Work instructions:
Up through the line that contains "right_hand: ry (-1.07", retype the entries exactly, beginning at the very first line.

Raw data START

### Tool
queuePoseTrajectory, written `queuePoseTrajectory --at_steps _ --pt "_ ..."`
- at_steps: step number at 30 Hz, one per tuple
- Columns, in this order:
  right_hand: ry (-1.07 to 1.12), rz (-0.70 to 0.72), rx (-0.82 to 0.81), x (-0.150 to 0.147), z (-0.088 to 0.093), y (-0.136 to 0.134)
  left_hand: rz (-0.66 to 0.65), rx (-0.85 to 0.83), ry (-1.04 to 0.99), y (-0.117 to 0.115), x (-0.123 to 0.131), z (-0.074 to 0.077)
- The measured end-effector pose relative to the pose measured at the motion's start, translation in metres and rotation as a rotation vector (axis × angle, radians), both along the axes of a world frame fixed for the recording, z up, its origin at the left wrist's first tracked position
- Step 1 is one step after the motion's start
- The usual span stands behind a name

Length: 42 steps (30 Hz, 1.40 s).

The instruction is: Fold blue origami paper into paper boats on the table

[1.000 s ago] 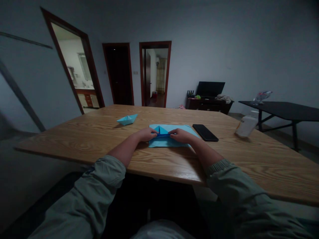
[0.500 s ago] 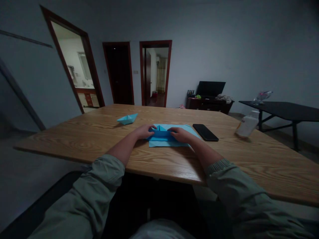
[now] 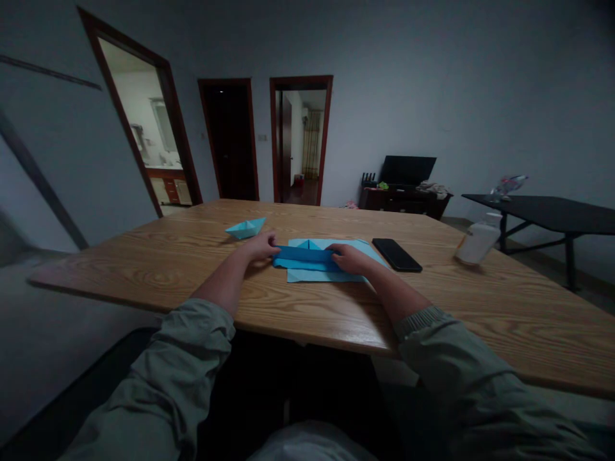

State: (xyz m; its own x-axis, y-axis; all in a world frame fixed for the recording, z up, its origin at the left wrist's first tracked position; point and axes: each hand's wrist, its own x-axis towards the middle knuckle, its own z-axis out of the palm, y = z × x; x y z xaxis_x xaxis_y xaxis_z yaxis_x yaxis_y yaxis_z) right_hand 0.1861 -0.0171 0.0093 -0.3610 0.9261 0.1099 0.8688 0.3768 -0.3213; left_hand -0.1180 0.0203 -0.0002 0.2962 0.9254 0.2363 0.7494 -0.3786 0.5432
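Observation:
A partly folded sheet of blue paper lies across lighter blue sheets on the wooden table. Its long lower strip is turned up, and a small triangular peak shows behind it. My left hand pinches the left end of the folded paper between thumb and fingers. At the other end, my right hand grips the paper, its fingers bent over the strip and partly hiding it. A finished light-blue paper boat stands beyond my left hand.
Right of the sheets lies a black phone. Farther right stands a translucent bottle with a white cap. The wooden table's front edge runs just before my body. A black table stands behind at the right.
My left hand has slid left and outward to the end of the folded strip, so more of the strip shows. My right hand has stayed nearly in place.

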Motion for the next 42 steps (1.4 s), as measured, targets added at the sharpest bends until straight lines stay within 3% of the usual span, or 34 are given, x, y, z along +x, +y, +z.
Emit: queuePoseTrajectory --at_steps 8,15,19,24,32,36,42 --pt "0.008 0.002 -0.008 0.0 0.001 -0.001 -0.01 -0.133 0.063 -0.008 0.002 0.007" --pt "0.069 0.012 0.003 0.004 -0.005 0.005 -0.121 -0.167 0.024 -0.007 0.004 0.005" --pt "0.08 0.009 0.006 0.005 -0.007 0.006 -0.192 -0.129 0.067 -0.016 0.018 0.006" --pt "0.134 -0.04 0.006 0.003 -0.006 0.007 -0.105 -0.018 0.131 -0.019 0.036 0.004" --pt "0.235 -0.186 0.097 0.006 -0.012 0.014 -0.106 -0.038 0.111 -0.013 0.033 -0.002" --pt "0.128 -0.251 0.21 0.007 -0.01 0.014 -0.103 -0.049 0.11 -0.011 0.032 -0.003" --pt "0.016 -0.187 0.177 0.003 -0.005 0.008 -0.113 -0.043 0.104 -0.011 0.031 -0.003"
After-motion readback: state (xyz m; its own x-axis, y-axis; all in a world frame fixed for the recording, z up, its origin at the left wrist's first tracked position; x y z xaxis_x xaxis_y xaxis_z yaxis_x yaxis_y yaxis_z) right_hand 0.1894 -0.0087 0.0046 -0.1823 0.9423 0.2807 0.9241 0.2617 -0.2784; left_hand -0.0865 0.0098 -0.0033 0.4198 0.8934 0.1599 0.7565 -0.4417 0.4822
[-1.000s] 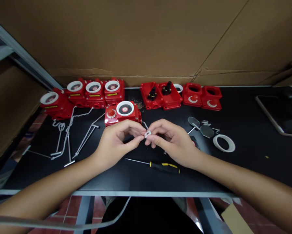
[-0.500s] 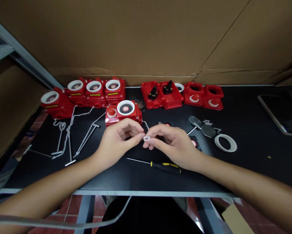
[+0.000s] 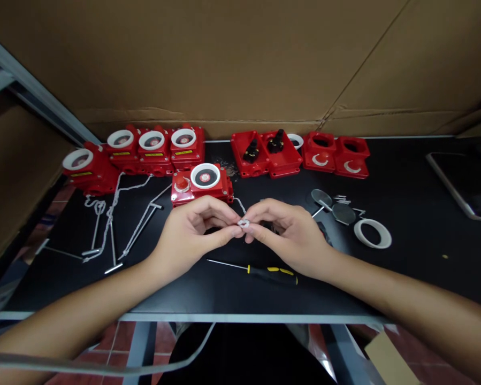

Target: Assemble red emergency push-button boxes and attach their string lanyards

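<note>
My left hand (image 3: 202,227) and my right hand (image 3: 286,232) meet fingertip to fingertip over the middle of the bench. Both pinch a small looped bit of white cord (image 3: 244,223) between thumb and fingers. A stretch of that cord appears to run back to the red box (image 3: 180,195) just beyond my hands, which has a white ring around a dark round window and a red knob on its face. Below my hands lies a screwdriver (image 3: 272,275) with a black and yellow handle. My right hand partly covers some dark parts behind it.
Several finished-looking red boxes (image 3: 152,152) stand at the back left, with corded metal T-bars (image 3: 114,246) before them. Open red housings (image 3: 284,158) and red covers (image 3: 320,155) sit at the back. Rightward lie glass discs (image 3: 343,214), a white ring (image 3: 372,233) and a tablet-like device (image 3: 465,184).
My hands have shifted slightly right and drawn closer together, both still pinching the cord. The screwdriver and boxes stay where they were; the view has moved a little.
</note>
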The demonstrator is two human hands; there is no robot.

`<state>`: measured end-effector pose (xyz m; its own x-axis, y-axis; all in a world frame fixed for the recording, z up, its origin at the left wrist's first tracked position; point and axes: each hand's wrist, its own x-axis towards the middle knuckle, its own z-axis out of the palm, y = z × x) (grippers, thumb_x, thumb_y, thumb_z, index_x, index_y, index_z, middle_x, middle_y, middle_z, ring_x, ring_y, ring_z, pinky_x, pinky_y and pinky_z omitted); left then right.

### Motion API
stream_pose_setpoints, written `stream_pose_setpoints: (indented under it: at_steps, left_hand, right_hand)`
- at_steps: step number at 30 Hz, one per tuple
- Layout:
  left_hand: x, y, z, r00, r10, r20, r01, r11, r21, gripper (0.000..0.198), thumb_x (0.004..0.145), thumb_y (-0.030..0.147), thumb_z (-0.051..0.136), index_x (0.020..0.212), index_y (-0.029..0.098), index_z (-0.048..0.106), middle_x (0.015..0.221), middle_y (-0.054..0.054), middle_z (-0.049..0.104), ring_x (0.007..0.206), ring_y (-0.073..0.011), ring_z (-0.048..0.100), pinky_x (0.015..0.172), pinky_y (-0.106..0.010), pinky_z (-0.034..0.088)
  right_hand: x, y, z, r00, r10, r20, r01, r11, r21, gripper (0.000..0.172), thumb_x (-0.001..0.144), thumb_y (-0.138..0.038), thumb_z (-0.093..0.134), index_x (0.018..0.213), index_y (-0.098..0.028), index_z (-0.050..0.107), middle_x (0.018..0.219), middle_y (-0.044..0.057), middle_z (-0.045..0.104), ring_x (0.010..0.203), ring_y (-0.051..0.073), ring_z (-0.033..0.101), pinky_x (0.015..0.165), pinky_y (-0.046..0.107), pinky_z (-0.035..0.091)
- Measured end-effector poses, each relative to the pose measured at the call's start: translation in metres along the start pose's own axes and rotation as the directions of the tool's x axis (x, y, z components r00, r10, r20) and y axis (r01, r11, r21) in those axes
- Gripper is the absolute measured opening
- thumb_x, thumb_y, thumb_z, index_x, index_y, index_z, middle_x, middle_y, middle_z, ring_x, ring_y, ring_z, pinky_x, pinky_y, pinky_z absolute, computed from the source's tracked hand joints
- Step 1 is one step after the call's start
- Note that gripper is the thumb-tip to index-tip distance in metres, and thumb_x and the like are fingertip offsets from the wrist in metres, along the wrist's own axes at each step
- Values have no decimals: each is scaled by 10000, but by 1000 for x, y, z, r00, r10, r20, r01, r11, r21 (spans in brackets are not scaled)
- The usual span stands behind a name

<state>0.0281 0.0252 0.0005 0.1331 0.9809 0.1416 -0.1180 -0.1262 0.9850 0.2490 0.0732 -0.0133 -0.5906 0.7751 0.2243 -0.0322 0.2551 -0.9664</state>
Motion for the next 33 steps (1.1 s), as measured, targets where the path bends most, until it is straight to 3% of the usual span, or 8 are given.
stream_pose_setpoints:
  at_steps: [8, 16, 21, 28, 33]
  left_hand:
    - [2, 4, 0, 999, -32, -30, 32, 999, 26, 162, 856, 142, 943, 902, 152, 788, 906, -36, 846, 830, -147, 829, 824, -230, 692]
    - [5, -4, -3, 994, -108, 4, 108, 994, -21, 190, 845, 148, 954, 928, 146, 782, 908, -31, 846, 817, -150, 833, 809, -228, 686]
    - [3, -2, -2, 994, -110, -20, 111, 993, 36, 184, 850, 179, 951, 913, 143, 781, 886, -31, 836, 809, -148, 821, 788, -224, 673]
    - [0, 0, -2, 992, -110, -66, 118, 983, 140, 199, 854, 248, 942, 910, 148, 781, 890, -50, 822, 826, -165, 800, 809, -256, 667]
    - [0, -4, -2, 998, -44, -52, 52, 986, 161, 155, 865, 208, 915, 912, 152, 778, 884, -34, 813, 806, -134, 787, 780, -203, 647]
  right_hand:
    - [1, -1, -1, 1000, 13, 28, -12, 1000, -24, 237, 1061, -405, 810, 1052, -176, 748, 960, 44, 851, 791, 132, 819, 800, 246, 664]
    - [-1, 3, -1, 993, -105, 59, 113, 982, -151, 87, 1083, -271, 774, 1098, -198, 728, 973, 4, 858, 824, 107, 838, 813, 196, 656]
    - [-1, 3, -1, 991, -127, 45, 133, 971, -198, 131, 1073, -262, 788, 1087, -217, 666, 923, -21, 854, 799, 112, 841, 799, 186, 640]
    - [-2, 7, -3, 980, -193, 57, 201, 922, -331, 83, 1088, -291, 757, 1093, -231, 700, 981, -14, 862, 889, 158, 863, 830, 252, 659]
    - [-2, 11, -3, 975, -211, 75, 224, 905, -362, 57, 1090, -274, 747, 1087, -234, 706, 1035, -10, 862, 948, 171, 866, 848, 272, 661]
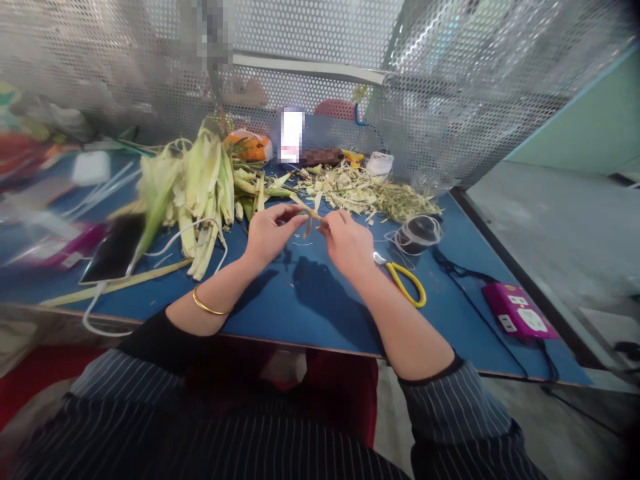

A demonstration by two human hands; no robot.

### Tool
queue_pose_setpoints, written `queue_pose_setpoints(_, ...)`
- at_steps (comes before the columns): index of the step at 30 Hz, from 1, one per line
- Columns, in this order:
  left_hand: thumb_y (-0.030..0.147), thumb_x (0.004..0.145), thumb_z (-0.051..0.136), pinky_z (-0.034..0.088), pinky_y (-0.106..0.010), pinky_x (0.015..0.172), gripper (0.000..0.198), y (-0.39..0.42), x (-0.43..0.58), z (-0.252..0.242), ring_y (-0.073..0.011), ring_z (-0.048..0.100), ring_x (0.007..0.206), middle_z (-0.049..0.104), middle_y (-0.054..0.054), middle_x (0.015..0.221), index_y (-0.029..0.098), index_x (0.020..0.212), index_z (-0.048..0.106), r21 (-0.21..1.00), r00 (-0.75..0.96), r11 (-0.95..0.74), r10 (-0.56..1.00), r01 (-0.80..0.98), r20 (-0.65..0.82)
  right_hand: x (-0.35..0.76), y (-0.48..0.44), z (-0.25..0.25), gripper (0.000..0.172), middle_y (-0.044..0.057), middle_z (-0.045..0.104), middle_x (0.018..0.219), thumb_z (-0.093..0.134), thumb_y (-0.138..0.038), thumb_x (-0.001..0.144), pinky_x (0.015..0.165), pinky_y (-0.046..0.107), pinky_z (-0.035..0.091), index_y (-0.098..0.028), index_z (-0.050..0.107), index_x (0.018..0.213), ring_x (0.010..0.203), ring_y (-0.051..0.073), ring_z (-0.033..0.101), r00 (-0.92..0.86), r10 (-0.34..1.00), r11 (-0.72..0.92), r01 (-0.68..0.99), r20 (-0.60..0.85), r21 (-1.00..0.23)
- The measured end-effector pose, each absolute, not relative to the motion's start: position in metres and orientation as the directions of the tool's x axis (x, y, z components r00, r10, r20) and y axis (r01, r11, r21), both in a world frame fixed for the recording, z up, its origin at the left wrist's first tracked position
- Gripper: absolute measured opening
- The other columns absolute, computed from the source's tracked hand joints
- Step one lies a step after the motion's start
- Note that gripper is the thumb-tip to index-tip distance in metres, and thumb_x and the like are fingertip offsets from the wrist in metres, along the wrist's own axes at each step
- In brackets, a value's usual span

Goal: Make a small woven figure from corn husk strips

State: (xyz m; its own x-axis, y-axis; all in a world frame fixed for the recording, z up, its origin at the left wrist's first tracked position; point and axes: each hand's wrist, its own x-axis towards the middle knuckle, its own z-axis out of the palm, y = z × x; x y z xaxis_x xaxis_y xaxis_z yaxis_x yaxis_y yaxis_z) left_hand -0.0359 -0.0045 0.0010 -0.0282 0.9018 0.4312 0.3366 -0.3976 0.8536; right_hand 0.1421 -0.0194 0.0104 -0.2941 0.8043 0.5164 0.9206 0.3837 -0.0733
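Observation:
My left hand [274,230] pinches one side of a thin, pale brown strip of dried husk [311,213] between thumb and fingers. On the other side of that strip my right hand [346,241] is closed, its fingertips close to the left ones. The strip looks crossed or bent between the hands, with loose ends pointing up and down. Both hands are raised over the blue table [320,313]. Right of my right hand lie yellow-handled pliers or cutters [407,283]. A heap of pale green husks [200,180] lies beyond my left hand.
Shredded husk scraps [365,190] are heaped at the back. A spool of pale thread [420,233] stands at right, near a magenta power strip [520,310] with black cords. A black phone [114,250] with a white cable lies at left. Perforated mesh [310,40] hangs behind the table.

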Motion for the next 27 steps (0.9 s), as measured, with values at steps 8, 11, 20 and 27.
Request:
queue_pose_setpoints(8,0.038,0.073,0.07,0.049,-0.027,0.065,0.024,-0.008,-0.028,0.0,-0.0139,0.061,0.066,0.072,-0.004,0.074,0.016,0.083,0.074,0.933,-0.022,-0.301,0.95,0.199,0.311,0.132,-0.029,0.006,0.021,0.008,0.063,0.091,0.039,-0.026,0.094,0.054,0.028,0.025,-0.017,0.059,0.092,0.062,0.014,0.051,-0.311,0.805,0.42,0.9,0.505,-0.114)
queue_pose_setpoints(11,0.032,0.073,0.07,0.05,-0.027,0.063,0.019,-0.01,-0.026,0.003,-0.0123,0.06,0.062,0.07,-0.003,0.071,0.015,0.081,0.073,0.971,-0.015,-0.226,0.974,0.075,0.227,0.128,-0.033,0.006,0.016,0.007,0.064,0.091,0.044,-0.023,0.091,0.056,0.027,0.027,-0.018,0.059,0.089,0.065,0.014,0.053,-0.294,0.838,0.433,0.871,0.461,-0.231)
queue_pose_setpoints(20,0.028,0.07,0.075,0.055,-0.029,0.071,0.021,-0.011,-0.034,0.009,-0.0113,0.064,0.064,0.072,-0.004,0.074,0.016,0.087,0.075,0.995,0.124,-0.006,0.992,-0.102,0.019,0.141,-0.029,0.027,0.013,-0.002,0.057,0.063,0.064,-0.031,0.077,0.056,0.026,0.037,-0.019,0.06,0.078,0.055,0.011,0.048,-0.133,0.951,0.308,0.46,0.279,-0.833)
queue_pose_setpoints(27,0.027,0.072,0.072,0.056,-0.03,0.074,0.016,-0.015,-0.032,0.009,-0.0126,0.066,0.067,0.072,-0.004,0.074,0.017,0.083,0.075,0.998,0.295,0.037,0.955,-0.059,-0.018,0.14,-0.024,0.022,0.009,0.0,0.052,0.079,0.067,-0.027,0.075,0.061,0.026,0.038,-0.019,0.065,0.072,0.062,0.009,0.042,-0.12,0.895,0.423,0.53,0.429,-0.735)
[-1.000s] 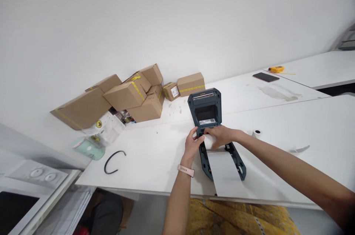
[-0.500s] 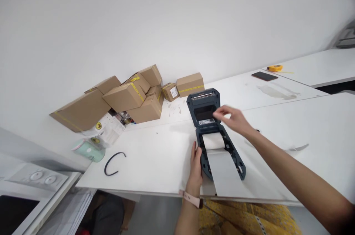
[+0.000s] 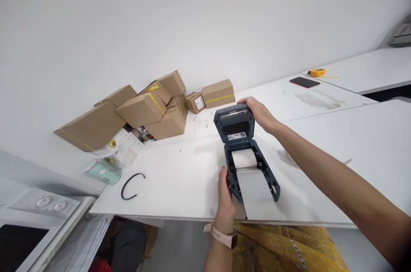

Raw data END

Result for this exercise:
### Tool
queuePoseTrajectory, written `queuePoseTrajectory --at_steps _ --pt "_ ..."`
- at_steps: step number at 30 Hz, one per tuple
- Columns, in this order:
  right_hand: ry (-1.07 to 1.12), rz (-0.70 to 0.72), rx (-0.82 to 0.81), x (-0.150 to 0.147), z (-0.088 to 0.093), y (-0.136 to 0.134)

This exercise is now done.